** WORK INSTRUCTIONS **
Please give the data again in full, precisely as it is written.

*** EXERCISE DATA Section Begins ***

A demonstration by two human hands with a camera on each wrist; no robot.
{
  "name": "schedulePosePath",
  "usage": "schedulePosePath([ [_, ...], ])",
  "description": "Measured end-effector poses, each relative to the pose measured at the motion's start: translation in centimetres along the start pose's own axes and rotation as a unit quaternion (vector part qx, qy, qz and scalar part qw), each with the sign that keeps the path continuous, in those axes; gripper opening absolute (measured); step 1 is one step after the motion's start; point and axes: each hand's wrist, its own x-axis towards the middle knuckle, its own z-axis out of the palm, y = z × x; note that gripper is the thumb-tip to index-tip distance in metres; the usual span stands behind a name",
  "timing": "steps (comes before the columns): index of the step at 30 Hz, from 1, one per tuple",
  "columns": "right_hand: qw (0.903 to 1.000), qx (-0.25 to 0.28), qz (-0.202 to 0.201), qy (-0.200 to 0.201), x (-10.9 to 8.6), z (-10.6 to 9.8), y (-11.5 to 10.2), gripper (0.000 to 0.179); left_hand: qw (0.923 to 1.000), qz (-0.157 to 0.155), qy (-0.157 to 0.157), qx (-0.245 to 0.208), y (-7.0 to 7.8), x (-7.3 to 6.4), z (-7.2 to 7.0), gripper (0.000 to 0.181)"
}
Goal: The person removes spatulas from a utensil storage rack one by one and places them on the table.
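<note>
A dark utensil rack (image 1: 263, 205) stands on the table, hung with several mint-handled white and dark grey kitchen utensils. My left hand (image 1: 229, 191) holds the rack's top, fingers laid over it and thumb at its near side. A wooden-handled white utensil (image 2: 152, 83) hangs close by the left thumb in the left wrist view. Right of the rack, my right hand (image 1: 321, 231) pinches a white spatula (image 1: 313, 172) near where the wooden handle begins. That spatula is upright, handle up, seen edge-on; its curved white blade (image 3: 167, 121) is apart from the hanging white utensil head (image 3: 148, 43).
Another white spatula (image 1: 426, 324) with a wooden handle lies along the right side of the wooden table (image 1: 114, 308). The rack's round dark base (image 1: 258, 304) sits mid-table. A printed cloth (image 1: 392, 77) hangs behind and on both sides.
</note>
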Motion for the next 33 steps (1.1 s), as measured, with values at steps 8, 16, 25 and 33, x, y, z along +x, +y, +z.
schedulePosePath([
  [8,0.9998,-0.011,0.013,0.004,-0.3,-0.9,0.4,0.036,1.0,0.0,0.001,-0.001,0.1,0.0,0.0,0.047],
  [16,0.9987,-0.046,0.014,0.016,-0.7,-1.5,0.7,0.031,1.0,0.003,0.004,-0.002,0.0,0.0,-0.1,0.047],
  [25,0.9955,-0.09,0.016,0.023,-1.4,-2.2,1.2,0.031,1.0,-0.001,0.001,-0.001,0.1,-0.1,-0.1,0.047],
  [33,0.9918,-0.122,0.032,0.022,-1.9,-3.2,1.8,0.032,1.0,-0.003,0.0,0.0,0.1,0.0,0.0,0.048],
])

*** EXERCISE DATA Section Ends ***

** SOLUTION TO THIS EXERCISE **
A demonstration by two human hands with a camera on each wrist; no robot.
{
  "name": "schedulePosePath",
  "usage": "schedulePosePath([ [_, ...], ])",
  "description": "Measured end-effector poses, each relative to the pose measured at the motion's start: translation in centimetres along the start pose's own axes and rotation as a unit quaternion (vector part qx, qy, qz and scalar part qw), each with the sign that keeps the path continuous, in those axes; gripper opening absolute (measured); step 1 is one step after the motion's start; point and axes: each hand's wrist, its own x-axis towards the middle knuckle, its own z-axis out of the palm, y = z × x; note that gripper is the thumb-tip to index-tip distance in metres; the usual span stands behind a name",
  "timing": "steps (comes before the columns): index of the step at 30 Hz, from 1, one per tuple",
  "columns": "right_hand: qw (0.903 to 1.000), qx (-0.25 to 0.28), qz (-0.202 to 0.201), qy (-0.200 to 0.201), x (-10.9 to 8.6), z (-10.6 to 9.8), y (-11.5 to 10.2), gripper (0.000 to 0.179); left_hand: qw (0.923 to 1.000), qz (-0.157 to 0.155), qy (-0.157 to 0.157), qx (-0.245 to 0.208), y (-7.0 to 7.8), x (-7.3 to 6.4), z (-7.2 to 7.0), gripper (0.000 to 0.181)"
}
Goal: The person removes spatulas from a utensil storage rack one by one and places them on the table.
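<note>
A dark utensil rack (image 1: 263, 205) stands on the table, hung with several mint-handled white and dark grey kitchen utensils. My left hand (image 1: 229, 191) holds the rack's top, fingers laid over it and thumb at its near side. A wooden-handled white utensil (image 2: 152, 83) hangs close by the left thumb in the left wrist view. Right of the rack, my right hand (image 1: 321, 231) pinches a white spatula (image 1: 313, 172) near where the wooden handle begins. That spatula is upright, handle up, seen edge-on; its curved white blade (image 3: 167, 121) is apart from the hanging white utensil head (image 3: 148, 43).
Another white spatula (image 1: 426, 324) with a wooden handle lies along the right side of the wooden table (image 1: 114, 308). The rack's round dark base (image 1: 258, 304) sits mid-table. A printed cloth (image 1: 392, 77) hangs behind and on both sides.
</note>
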Motion for the next 33 steps (1.1 s), as measured, with values at steps 8, 16, 25 and 33, x, y, z along +x, +y, +z.
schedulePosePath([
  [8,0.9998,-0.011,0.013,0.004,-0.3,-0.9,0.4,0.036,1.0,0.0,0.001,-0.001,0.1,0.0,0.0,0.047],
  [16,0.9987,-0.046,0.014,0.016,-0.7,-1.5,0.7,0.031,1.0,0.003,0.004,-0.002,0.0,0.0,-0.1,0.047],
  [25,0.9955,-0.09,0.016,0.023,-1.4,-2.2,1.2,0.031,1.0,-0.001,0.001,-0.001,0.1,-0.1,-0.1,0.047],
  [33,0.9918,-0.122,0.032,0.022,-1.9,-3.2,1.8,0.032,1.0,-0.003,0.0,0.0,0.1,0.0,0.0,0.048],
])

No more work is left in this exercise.